Monthly Archives: May 2019

Six weeks to go until School moves to new home

With less than six weeks to go until the School of Economics moves the brand new Kennedy Building, work is under way to prepare the building for the move in at the start of July.

Inside the building, furniture is being installed, final checks are being made before the School vacates Keynes College and moves to the state-of-the-art Kennedy Building. In an effort to reduce waste, the School is making a conscious effort to recycle where possible, instead of throwing things away. The recycling efforts will continue in the Kennedy building with the removal of personal bins. Outside the building, plants and grass are beginning to take shape, greatly helped by the recent spring weather.

If you are on campus, why not take a walk past to see the latest developments.

Labelled loans and sanitation investments

Dr Bansi Malde co-wrote a blog post on her research into sanitation in India, which featured in the Ideas for India blog. Rural Indian households report lack of affordability as the main reason for not having a toilet. Bansi’s article investigates – through an experiment in rural Maharashtra – whether microcredit labelled for sanitation can increase sanitation investments. It finds that targeted households demand the sanitation loans, and toilet uptake increases by 9 percentage points; however, roughly half of the loans were not used for sanitation.

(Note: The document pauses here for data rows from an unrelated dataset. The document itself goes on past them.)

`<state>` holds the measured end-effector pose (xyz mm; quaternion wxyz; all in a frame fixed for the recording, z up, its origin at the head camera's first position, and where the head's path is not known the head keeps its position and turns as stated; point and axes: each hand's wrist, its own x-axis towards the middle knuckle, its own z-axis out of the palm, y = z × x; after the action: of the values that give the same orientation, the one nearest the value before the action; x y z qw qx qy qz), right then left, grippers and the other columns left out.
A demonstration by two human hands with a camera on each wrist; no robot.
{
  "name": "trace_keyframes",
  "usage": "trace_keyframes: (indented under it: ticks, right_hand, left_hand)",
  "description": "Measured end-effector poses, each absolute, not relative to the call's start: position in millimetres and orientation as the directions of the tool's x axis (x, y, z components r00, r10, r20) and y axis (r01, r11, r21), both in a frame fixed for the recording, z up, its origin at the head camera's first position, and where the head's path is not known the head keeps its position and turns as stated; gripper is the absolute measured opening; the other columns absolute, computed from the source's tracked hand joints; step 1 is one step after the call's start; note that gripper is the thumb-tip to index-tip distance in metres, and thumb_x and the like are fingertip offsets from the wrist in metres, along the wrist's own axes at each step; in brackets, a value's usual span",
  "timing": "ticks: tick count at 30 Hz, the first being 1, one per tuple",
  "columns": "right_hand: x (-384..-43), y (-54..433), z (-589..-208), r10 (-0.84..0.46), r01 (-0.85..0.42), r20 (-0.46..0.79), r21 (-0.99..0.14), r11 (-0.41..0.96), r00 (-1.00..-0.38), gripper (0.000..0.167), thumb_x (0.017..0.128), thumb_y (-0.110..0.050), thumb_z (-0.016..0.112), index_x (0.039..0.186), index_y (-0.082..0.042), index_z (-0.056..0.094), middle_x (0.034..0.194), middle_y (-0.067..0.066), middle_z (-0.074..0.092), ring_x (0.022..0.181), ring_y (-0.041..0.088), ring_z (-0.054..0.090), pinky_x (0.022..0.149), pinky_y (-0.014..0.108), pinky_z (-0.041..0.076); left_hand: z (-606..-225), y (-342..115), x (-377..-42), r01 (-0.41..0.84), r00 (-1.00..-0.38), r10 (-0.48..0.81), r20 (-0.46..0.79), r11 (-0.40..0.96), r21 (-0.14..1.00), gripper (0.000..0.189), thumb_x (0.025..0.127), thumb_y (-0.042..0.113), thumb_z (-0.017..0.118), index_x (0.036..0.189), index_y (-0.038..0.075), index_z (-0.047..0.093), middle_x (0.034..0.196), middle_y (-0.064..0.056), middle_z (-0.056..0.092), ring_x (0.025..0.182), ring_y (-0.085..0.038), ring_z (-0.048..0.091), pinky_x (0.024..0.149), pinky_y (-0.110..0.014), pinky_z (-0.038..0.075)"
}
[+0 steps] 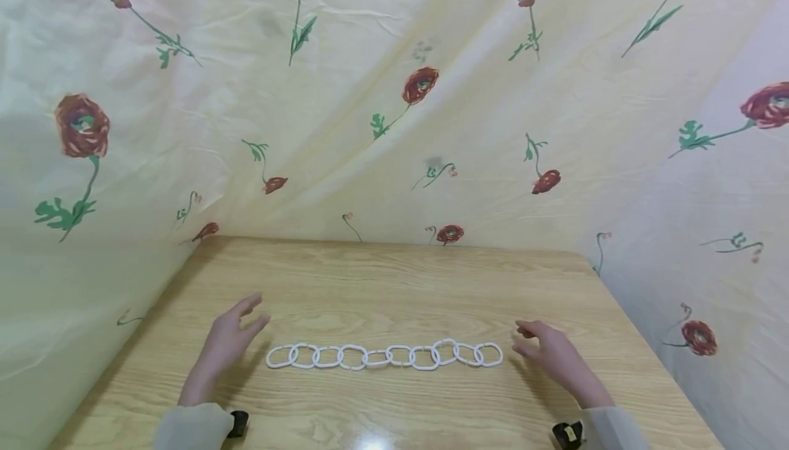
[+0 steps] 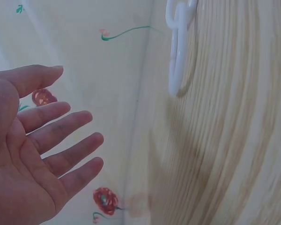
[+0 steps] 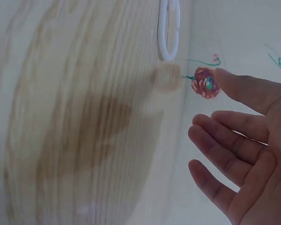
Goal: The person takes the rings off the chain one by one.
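Note:
A chain of white plastic links (image 1: 352,357) lies stretched from left to right across the wooden table. Past its left end, my left hand (image 1: 229,337) hovers with fingers extended and nothing in it. My right hand (image 1: 550,353) is just beyond the other end, fingers slightly bent and apart from the chain. In the left wrist view the end link (image 2: 178,61) stands clear of the spread fingers (image 2: 68,131). The right wrist view shows the opposite end link (image 3: 168,33) above and left of the relaxed fingers (image 3: 225,145).
The wood-grain table (image 1: 382,285) reaches back to a cream cloth (image 1: 345,94) printed with red flowers, which hangs behind it and along both sides. Dark wrist straps (image 1: 238,424) show at both cuffs. A light glare sits at the table's front.

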<state>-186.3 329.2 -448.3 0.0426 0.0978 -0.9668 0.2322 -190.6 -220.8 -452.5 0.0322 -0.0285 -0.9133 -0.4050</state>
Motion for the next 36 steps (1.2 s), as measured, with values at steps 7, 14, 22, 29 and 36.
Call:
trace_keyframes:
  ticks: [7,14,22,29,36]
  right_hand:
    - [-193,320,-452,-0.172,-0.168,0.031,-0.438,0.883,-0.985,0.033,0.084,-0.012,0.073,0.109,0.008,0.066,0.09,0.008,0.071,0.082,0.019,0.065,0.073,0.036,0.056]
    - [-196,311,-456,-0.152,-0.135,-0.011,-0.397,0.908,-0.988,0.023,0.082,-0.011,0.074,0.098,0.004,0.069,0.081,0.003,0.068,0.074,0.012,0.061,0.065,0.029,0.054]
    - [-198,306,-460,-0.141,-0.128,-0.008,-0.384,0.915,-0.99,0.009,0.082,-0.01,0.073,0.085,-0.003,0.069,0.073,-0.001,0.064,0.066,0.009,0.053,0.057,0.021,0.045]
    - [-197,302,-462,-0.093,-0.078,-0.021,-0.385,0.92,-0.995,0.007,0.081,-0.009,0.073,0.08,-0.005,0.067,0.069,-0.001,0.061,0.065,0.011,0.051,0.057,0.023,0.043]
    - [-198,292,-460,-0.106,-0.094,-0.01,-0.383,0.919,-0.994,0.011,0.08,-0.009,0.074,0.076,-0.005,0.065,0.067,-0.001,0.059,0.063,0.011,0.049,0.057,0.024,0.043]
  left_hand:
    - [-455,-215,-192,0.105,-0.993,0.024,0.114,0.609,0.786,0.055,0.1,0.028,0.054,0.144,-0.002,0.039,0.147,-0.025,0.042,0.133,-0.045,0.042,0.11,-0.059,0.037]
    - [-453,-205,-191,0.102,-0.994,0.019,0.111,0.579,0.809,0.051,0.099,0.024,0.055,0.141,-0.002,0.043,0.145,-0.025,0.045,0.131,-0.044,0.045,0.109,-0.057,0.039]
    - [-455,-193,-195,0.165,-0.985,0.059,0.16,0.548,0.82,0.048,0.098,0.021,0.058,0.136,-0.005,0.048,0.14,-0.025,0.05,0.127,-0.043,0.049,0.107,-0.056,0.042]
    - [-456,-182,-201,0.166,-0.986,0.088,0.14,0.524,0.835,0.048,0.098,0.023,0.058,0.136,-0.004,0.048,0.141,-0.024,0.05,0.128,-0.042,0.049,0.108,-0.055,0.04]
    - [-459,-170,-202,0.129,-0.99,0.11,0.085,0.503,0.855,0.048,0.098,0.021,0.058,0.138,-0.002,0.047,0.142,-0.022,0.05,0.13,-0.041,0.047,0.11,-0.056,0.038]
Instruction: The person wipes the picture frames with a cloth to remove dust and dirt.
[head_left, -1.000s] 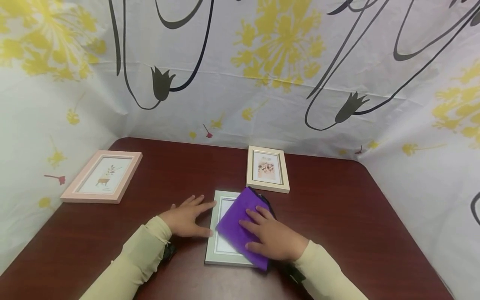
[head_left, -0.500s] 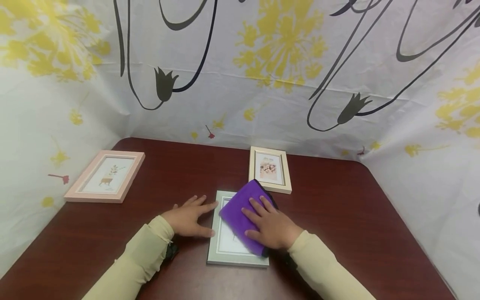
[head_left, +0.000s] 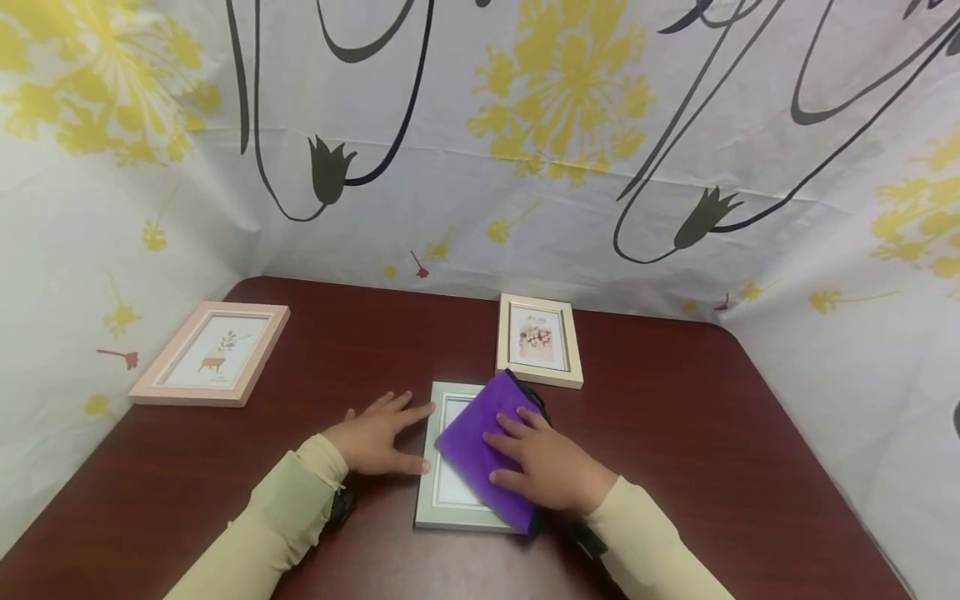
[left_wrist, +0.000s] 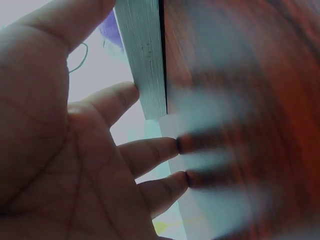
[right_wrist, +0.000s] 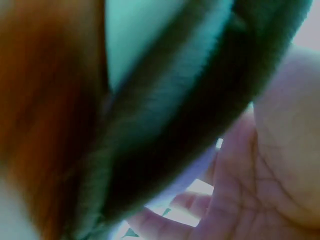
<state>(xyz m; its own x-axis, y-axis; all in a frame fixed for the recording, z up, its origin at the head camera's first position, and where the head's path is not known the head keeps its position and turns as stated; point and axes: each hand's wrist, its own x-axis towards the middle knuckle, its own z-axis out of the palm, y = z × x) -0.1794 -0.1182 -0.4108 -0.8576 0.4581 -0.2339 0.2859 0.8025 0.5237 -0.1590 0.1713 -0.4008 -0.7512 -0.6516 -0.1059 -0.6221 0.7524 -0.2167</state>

See full Ideas for India blog post here.

Dr Fernanda Lopez de Leon

Social Effects of the Vote of the Majority: Field-Experiment on the Brexit-Vote

by Fernanda L. Lopez de Leon, School of Economics and Markus Bindemann, School of Psychology, University of Kent. Discussion paper KDPE 1905, April 2019.

Non-technical summary:

The UK is scheduled to leave the EU this year. The current plans include the end of free movement. According to the Prime Minister, May, this is crucial in delivering the Brexit for which people voted in 2016. In fact, the Brexit results were widely perceived as a statement against immigration, voiced by 17 million in the country.

Did the Brexit-vote change citizens’ attitudes towards immigrants living in the UK?

The information – inferred by the Referenda results – on the population’s views about immigration could have triggered a change. Individuals could have adapted their attitudes accordingly, with an empowerment of anti-social attitudes – in line with the view that the Brexit result unearthed racism – or by refraining pre-existent views and attitudes in a way to conform to the vote of the majority.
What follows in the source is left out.